As we see our user go into our application, their behavior starts to look like a “lightening bolt” striking various a tree or flag pole. Often users aren’t looking for something in particular, but instead, many small “lightning rods”. They’re participating in your experience because they’re frantically searching for what will ground them.

If we are going to focus on grounding our users quickly, we need to understand their Event Graphs better (and I don’t think know we don’t need to see the content of their data to refine their event graph). By observing events in the system as “just events and their relationships to entities”, we open our system up to learn the context of the system from the relationships between contextless-entities and their relationship to other contextless-events.

The universe has no concept of a shoe. The shoe was “created” in the confines of the system that the universe understands. The universe doesn’t give a fuck what a shoe is, but it is able to observe it within the system, based on the matter + energy that makes up the shoe and how all of the matter + energy around the shoe are experiencing the shoe.

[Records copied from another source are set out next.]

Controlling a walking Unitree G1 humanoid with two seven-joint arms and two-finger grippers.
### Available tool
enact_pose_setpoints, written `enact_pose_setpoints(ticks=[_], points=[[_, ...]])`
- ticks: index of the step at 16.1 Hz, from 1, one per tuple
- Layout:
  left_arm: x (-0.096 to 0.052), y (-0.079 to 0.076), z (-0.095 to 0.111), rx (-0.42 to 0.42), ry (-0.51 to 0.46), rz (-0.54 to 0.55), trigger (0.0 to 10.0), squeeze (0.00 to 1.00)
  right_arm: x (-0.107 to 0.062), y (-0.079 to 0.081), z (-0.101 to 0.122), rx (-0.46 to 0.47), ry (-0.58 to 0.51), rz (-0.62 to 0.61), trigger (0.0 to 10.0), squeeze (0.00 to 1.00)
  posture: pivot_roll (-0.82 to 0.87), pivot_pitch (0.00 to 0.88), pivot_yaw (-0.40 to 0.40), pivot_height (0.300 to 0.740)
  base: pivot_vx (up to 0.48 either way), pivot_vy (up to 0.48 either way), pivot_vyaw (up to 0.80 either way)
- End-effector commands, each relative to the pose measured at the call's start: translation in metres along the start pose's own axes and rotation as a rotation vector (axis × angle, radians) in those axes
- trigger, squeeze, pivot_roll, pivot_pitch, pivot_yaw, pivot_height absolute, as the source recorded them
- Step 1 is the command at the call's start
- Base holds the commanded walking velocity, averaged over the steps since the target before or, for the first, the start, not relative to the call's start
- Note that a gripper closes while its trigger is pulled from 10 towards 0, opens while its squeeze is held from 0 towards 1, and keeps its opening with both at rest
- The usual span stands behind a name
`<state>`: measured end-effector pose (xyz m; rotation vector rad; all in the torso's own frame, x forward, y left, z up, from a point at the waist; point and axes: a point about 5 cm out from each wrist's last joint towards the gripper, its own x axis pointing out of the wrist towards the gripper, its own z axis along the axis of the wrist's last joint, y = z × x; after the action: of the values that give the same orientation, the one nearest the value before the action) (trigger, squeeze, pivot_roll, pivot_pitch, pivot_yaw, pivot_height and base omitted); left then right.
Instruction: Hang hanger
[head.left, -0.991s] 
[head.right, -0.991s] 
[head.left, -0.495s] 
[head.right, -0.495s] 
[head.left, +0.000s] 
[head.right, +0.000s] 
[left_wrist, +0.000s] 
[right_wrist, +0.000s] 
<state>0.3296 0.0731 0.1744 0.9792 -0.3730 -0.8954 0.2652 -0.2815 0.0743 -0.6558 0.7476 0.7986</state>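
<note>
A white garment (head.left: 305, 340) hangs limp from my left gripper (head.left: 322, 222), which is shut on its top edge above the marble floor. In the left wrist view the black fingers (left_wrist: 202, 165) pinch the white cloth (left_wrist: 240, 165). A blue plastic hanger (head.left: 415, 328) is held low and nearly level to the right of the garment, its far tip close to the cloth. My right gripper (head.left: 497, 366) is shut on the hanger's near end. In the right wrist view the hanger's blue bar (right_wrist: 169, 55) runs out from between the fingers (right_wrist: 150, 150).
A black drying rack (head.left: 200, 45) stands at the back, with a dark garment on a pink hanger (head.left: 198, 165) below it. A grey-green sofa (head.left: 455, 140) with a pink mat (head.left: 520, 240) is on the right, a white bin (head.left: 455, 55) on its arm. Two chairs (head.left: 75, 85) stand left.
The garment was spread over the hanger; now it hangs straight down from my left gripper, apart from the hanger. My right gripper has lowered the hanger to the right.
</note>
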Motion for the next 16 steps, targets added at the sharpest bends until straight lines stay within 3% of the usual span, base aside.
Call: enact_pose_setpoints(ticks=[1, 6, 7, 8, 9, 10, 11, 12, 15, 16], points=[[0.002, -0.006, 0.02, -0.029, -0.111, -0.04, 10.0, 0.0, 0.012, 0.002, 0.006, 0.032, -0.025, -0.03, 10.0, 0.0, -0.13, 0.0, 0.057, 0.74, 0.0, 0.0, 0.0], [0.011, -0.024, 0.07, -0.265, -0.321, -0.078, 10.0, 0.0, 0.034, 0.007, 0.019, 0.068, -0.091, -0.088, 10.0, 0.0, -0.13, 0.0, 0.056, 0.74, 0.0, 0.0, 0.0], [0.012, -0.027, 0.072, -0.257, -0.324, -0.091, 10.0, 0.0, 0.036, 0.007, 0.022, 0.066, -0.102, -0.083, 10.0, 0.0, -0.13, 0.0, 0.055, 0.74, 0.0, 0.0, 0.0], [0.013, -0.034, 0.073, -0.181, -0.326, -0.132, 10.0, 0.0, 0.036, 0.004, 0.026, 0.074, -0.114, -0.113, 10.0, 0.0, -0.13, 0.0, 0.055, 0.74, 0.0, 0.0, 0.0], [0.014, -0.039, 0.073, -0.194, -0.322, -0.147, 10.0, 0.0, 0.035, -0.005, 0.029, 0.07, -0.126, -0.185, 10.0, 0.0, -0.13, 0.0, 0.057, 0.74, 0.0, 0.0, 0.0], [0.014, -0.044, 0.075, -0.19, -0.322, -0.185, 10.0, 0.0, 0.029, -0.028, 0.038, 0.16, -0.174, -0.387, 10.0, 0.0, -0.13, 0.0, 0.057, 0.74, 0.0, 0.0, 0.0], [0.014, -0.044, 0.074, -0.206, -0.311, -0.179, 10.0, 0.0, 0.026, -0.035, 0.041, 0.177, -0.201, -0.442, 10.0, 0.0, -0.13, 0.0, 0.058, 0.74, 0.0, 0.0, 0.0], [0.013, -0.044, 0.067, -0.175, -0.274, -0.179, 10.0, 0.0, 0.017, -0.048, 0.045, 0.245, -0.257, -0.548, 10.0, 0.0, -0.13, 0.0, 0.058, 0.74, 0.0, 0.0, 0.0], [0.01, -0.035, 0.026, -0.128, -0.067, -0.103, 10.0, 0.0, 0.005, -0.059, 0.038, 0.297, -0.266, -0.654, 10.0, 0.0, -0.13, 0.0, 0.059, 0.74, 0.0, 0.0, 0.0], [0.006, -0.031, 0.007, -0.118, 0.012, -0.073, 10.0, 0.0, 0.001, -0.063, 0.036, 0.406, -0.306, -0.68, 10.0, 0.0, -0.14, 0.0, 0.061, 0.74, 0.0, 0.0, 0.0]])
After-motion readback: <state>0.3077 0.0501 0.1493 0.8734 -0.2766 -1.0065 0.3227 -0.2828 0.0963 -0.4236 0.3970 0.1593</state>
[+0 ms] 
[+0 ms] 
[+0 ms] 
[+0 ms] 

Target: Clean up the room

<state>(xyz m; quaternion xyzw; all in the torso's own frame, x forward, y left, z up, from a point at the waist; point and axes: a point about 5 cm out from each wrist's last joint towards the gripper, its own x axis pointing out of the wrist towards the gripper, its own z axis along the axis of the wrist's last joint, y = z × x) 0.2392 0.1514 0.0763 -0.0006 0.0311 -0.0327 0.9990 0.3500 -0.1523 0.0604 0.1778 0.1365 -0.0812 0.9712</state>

Anyway… still can’t get technical (even if we really want to *cough* Entity Event Radiation™ *cough*), because… we need to talk more about our diagrams and what I think is the next step to understanding user behavior, and mathematically preparing their views before them, we need to understand The Stack.

The Stack

The critical component of the stack is the BACK. Users, when they engage with an application always go "back" to where they feel comfortable. The length of time which someone spends on a particular tier (and further in passed that tier) is the indication of their level of comfort. We can compare similar events and make inferences about likely trajectories. Keep in mind, that we're not just viewing "user events", users are just one model, for this example. This could be used to synthesize all kinds of data and behavior by recognizing similarities in the relationships between entities and their interaction with events in the world.

I think the critical component to understand here, is, comfort. Users go back when they’re done with what they were engaging with, they go back because it wasn’t what they thought, they go back because it’s upsetting, they go back. Where they go back to, I think is the critical factor in understanding how to actually make them happy. Don’t change the pages they spend the most time on. Create new paces for them to explore new ideas without tanking their home spot? If you want them to try something new, don’t take away their safe space.

Okay, one more diagram…

The Blended Model

If we can visualize the nodes, pages, people, ideas, which might be represented in this graph (I’m sick of trying to label shit), we can now think of each “switch back” as a return to perceived safety, and each step back, both has the option to relieve the user, while also having the potential to create an even more negative relationship with parts or all of the application if they can’t return to “safety” fast enough (or before they exit).

Conclusion

Basically, I’m pretty sure, that if you get enough connections between entities (which are themselves also a collection of events but maybe more on that later) via their relationships to events, the system could start to show us what matters instead of us just keep bashing it with our ideas screaming “LIKE THIS?” like a toddler, cramming a square peg into a round hole.

If we stop telling computers what we think, so that they’ll validate our genius, and instead start letting them show us what is actually happening within the system, then, maybe, we have a shot at predictive caching via Contextless Denormalization Indexes™ (or “entity specific, materialized views, for encrypted content”).